Exercise instructions >> Which of the lines in the data below contain the string "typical"? Copy each of them.

Supplied data >>
··········

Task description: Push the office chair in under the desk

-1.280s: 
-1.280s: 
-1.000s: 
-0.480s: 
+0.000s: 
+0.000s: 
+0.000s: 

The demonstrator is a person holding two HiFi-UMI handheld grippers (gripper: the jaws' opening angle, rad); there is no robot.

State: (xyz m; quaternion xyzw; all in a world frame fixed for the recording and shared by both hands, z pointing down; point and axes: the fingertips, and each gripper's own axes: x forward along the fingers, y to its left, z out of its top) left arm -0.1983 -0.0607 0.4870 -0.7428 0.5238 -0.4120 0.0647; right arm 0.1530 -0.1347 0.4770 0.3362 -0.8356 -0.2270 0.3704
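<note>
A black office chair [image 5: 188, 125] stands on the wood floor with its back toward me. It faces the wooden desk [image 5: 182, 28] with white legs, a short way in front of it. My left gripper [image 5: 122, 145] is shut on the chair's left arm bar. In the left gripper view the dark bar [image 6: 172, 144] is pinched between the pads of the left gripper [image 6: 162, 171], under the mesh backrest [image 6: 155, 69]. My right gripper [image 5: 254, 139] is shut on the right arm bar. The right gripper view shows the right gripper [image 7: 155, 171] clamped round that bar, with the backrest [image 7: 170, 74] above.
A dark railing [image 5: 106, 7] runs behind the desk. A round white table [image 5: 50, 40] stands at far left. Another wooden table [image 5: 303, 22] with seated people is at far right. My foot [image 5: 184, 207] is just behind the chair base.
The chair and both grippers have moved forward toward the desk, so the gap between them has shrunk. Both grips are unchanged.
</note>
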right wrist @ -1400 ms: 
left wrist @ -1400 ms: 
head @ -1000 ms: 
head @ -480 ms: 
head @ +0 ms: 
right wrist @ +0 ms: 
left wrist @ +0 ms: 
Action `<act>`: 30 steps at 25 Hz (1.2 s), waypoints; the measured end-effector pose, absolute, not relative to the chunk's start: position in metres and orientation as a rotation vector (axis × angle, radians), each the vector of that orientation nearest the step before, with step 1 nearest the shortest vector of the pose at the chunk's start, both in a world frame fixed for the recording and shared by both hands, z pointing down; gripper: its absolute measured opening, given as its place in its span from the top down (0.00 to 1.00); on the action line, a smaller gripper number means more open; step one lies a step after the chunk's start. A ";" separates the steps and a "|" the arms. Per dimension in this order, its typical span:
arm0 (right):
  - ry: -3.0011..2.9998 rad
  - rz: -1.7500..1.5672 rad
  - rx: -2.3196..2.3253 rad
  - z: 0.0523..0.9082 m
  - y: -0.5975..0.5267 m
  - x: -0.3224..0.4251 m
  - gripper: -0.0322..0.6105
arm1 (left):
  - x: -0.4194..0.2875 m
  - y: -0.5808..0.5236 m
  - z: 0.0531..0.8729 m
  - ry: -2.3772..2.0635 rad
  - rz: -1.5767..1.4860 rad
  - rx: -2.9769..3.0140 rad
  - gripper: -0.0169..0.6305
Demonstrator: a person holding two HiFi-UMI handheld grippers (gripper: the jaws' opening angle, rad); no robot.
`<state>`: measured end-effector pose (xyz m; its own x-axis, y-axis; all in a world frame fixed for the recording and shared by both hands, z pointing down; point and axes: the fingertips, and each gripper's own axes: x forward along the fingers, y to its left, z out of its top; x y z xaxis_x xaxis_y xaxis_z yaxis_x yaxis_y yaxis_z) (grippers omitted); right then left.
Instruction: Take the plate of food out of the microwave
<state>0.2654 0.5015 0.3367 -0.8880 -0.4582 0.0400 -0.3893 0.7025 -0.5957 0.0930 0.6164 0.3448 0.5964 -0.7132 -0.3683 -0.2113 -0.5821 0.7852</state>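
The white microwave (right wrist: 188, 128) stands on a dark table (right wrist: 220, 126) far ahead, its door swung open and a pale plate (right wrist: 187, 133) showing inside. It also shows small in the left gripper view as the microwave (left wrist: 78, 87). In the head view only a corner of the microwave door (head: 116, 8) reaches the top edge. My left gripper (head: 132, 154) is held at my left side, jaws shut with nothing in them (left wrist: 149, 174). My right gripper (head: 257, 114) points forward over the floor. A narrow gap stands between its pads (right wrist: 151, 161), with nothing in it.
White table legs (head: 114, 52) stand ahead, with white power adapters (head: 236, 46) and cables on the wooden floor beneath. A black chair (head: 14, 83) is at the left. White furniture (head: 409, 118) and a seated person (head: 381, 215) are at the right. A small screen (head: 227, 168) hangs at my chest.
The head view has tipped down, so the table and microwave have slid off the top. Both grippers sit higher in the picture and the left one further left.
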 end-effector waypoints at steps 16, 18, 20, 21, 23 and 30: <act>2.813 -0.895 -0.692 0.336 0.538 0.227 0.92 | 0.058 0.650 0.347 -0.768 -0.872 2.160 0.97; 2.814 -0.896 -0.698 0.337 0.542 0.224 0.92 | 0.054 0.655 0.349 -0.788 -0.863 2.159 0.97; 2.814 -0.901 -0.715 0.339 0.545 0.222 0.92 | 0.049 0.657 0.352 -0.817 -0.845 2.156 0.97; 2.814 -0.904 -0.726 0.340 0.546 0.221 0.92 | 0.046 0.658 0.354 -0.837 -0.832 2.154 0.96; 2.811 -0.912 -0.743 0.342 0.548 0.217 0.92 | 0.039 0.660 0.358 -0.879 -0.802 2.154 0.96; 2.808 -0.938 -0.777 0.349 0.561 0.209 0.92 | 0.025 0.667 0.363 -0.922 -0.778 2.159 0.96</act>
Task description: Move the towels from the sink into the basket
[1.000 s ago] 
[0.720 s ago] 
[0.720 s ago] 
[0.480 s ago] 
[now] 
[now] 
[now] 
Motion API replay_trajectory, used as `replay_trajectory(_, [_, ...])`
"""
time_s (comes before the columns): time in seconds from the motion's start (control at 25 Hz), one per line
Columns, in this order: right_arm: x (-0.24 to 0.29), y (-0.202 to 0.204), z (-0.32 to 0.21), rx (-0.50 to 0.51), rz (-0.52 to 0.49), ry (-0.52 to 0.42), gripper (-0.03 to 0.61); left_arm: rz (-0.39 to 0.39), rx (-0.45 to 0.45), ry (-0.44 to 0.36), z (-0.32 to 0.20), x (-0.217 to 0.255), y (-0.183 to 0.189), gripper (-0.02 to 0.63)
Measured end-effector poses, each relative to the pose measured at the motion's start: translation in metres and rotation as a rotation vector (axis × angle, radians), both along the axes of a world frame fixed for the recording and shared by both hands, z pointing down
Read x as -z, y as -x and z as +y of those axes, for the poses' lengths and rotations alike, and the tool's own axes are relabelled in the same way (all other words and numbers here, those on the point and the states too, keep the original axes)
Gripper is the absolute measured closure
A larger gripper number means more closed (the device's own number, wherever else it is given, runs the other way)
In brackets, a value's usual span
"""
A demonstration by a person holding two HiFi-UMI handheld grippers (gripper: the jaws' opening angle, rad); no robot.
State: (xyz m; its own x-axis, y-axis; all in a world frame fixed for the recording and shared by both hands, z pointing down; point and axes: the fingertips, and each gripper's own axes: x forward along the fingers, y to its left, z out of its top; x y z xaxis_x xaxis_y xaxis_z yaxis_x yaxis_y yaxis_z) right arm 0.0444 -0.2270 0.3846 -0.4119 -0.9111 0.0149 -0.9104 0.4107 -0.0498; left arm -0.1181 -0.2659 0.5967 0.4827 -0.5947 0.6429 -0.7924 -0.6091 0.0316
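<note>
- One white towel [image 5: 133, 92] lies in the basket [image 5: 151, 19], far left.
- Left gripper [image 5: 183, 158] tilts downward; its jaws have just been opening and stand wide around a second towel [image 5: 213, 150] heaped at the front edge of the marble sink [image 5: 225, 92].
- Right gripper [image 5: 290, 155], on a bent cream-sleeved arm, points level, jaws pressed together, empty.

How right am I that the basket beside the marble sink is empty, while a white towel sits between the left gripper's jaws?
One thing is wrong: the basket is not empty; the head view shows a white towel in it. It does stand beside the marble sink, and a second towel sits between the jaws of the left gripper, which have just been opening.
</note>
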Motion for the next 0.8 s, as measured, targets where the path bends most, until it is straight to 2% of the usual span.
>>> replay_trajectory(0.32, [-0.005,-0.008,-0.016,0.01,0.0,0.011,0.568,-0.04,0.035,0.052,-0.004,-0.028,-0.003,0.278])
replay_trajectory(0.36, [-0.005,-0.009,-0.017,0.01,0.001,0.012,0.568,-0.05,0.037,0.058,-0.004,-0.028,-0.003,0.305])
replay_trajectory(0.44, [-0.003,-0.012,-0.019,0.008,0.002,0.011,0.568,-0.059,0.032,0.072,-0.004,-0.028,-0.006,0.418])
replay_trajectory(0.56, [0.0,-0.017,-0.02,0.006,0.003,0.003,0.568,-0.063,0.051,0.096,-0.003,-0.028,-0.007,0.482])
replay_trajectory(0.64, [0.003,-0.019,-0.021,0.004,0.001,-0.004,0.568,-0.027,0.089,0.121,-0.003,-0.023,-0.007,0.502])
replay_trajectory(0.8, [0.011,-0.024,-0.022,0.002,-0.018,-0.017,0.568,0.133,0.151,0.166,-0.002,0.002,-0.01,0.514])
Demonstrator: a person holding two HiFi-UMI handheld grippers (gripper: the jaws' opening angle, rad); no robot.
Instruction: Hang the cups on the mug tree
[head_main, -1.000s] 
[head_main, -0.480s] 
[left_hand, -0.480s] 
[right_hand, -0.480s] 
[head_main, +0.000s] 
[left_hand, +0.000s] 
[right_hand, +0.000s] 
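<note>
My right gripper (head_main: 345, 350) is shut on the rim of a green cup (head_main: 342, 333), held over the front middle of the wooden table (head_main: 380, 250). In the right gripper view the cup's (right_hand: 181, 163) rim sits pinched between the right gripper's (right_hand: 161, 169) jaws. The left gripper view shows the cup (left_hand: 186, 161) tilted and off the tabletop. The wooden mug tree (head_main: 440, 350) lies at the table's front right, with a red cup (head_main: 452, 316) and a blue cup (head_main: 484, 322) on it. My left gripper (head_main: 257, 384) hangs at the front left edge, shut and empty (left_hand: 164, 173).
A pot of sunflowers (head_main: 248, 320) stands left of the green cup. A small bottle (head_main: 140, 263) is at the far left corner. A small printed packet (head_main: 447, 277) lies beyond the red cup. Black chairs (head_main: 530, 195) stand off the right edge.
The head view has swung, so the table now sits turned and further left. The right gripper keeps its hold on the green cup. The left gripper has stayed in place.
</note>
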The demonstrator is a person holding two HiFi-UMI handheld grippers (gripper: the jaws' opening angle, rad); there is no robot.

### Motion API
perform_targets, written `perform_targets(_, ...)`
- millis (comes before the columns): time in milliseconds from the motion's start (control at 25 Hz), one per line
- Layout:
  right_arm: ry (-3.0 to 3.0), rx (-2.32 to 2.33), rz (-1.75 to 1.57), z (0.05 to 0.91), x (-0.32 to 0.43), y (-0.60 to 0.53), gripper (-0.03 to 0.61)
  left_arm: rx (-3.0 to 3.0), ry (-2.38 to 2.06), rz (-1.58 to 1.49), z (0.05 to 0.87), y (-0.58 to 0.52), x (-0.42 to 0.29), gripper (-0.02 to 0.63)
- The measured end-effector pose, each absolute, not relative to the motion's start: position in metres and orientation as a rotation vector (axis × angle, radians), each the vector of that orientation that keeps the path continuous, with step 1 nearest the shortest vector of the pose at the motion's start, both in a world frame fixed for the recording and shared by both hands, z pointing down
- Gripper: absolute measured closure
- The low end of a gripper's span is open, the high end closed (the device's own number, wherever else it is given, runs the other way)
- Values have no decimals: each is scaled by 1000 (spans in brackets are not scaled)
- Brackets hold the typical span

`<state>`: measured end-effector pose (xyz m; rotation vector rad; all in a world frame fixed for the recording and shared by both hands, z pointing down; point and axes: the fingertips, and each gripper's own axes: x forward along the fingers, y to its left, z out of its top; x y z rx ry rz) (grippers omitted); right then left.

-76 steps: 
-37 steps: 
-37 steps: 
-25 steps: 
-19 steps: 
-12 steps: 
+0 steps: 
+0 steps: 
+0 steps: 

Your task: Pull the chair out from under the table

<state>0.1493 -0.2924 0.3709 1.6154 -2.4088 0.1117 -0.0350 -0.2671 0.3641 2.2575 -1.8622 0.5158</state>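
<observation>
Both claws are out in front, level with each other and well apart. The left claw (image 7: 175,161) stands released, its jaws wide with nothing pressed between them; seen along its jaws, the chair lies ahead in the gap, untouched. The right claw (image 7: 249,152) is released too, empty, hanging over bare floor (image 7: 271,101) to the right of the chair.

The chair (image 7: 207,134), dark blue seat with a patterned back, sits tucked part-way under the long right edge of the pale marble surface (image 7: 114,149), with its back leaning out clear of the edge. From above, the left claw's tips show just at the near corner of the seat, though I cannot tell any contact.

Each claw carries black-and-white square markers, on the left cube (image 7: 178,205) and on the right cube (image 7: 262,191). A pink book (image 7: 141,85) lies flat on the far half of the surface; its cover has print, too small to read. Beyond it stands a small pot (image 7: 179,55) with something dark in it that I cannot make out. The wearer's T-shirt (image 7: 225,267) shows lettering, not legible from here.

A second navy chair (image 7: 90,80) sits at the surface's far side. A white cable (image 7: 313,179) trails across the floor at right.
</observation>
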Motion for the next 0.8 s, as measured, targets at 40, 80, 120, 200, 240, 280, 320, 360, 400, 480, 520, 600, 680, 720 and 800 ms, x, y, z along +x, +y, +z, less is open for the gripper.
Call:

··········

Exercise output >>
Action `<act>`: 30 steps at 25 Hz (1.2 s), waypoints; the measured end-effector pose, absolute, not relative to the chunk's start: position in metres and orientation as a rotation vector (axis × angle, radians), each the vector of that orientation nearest the step before, with step 1 nearest the shortest vector of the pose at the chunk's start, both in a world frame fixed for the recording and shared by both hands, z pointing down; gripper: its absolute measured opening, given as its place in its span from the top down (0.00 to 1.00); on the action line, a smaller gripper number means more open; step one lies a step after the chunk's start. A ";" separates the steps and a "|" the arms. Per dimension in this order, its typical span:
- Brackets hold the typical span

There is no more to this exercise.